Using cargo-bisect-rustc found a regression point between 1.58.1 and 1.59.0. --- searched nightlies: from nightly-2021-12-01 to nightly-2022-02-28 regressed nightly: nightly-2021-12-24 searched commit range: https://github.com/rust-lang/rust/compare/34926f0a1681458588a2d4240c0715ef9eff7d35...c09a9529c51cde41c1101e56049d418edb07bf71 regressed commit: https://github.com/rust-lang/rust/commit/e98309298d927307c5184f4869604bd068d26183 <details> <summary>bisected with <a href='https://github.com/rust-lang/cargo-bisect-rustc'>cargo-bisect-rustc</a> v0.6.1</summary> Host triple: s390x-unknown-linux-gnu Reproduce with: ```bash cargo bisect-rustc --access github --start 2021-12-01 --end 2022-02-28 --timeout 300 -- build --release ``` </details> --- That merge commit is for https://github.com/rust-lang/rust/pull/90408 The change to ItemSortKey looks suspicious to me, though I'm not sure why that would get it stuck in LLVM, but I'm testing a possible fix for that now. If that doesn't work, I'll file a Rust issue and follow up that way.
@Josh Do you happen to have an IR reproducer that hangs opt? My first suspicion here was more NewPM catastrophic inlining (I believe that landed in 1.59), but we do disable that for both s390x and LLVM < 13, so that can't be it. Here's an old report for a hang in collectEphemeralValues(): https://github.com/rust-lang/rust/issues/66617
My fix does appear to solve it: https://github.com/rust-lang/rust/pull/94505 And a scratch build: https://koji.fedoraproject.org/koji/taskinfo?taskID=83519938 But I'm not entirely satisfied with how LLVM would be affected, so I still captured bitcode for it. https://jistone.fedorapeople.org/bz2058803/ We don't need rpmbuild to reproduce the problem. In clean source of "clap_derive 3.12", for each compiler I ran: $ RUSTFLAGS=-Ccodegen-units=1 cargo rustc --release -- -Csave-temps For 1.59.0-1.fc37 and nightly-2022-03-01, the file I uploaded is the last one it wrote before hanging. Then I picked the equivalent no-opt.bc for 1.59.0-2.fc37 and "patched" (same nightly), both with my PR fix. However, I haven't found any way to make opt hang on the "bad" ones...

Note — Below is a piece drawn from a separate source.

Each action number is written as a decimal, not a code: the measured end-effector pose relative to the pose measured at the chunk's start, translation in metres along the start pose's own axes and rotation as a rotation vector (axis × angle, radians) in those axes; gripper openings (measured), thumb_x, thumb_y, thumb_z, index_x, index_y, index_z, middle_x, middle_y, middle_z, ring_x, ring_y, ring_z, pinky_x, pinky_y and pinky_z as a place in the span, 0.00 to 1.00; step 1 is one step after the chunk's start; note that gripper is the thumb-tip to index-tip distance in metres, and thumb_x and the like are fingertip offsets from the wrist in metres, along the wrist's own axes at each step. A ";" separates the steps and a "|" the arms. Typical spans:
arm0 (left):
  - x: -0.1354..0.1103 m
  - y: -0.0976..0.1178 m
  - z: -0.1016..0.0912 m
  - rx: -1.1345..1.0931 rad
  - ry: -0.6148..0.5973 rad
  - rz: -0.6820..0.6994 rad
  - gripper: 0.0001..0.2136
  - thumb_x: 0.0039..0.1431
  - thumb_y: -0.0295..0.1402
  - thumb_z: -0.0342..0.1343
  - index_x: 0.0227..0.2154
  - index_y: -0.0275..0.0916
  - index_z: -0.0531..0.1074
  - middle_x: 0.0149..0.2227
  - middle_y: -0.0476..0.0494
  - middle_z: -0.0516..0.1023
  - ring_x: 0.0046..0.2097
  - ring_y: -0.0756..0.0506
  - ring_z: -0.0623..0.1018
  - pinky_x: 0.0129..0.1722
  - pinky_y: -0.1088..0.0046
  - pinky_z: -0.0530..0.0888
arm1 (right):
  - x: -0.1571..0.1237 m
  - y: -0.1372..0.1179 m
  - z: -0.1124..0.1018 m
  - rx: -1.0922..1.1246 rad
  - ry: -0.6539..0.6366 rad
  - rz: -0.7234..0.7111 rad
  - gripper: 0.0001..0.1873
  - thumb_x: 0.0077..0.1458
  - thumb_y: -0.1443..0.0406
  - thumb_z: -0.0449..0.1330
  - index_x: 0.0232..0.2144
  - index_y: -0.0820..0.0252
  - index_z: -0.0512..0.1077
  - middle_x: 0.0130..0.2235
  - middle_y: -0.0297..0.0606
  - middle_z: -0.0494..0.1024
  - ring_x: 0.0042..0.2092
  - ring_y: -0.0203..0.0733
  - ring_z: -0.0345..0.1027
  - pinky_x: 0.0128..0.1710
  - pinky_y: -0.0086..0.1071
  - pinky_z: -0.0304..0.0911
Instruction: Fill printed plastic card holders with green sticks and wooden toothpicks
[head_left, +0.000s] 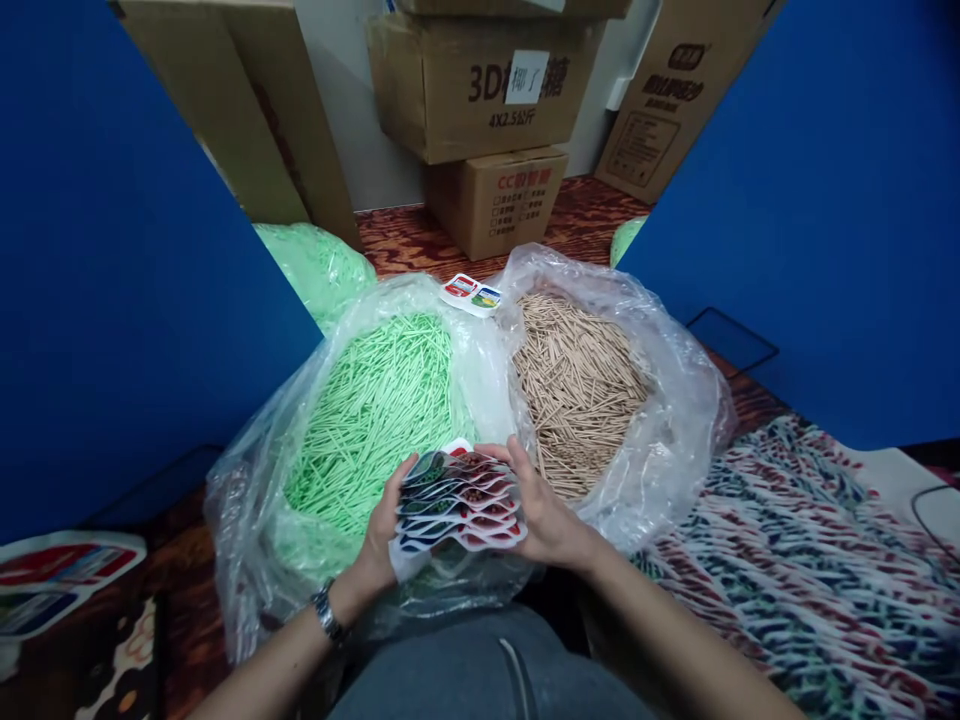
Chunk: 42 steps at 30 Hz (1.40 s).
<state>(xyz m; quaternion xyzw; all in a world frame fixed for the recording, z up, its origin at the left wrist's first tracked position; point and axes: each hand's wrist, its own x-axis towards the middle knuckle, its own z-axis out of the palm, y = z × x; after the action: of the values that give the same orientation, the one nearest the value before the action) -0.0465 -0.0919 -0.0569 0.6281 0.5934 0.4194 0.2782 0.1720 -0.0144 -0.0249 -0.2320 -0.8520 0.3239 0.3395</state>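
Note:
Between both hands is a stack of printed plastic pouches (459,508), their edges fanned in wavy layers. My left hand (382,525) grips the stack's left side, a metal watch (328,612) on that wrist. On the opposite side my right hand (546,515) is closed round the pouches, thumb and fingers along the edge. Just beyond the left hand lies a clear bag of thin green sticks (375,410). Past the right hand, another clear bag holds light brown sticks (577,390). A single flat pouch (471,295) rests where the two bags meet.
Blue panels (127,270) flank both sides. Cardboard boxes (480,85) are stacked at the back. Many pouches in overlapping rows (810,570) cover the right side. At the lower left is a printed pouch (67,580); behind it, a wood-patterned surface (191,600).

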 end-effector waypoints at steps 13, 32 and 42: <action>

> In clean source of "clap_derive 3.12", Oops, typo, that should be 3.1.2.
FEDORA-2022-c9bd6f0053 has been submitted as an update to Fedora 37. https://bodhi.fedoraproject.org/updates/FEDORA-2022-c9bd6f0053
FEDORA-2022-c9bd6f0053 has been pushed to the Fedora 37 stable repository. If problem still persists, please make note of it in this bug report.
> However, I haven't found any way to make opt hang on the "bad" ones... I can reproduce the hang with "opt -O2 -enable-new-pm=0" on current LLVM HEAD.
Based on the inlining debug log, I strongly suspect that this is the same catastrophic cross-SCC inlining issue that we've previously seen with the new pass manager (it's another instance involving recursive drop glue). This just happens to be a case where it occurs with the legacy pass manager, but not the new pass manager. I don't see an obvious way to port the NewPM fix from https://reviews.llvm.org/D120584 to the LegacyPM inliner, because we don't have a direct way to fetch the SCC for a CG node there. Though that should become a moot point soon(TM) anyway, with the legacy PM going away.
> I can reproduce the hang with "opt -O2 -enable-new-pm=0" on current LLVM HEAD. Oh, is it default-enabled in opt now too? Maybe that option should be renamed, but it's going away anyway... Too bad if this is the inlining thing again, because then the Rust change is just incidental bad luck. I do think that fix is still correct in its own right, but the LLVM problem will remain lurking until 15, I guess. Or if D120584 is feasible for the 14 release branch, maybe we can wean Rust from oldPM even on s390x with 14.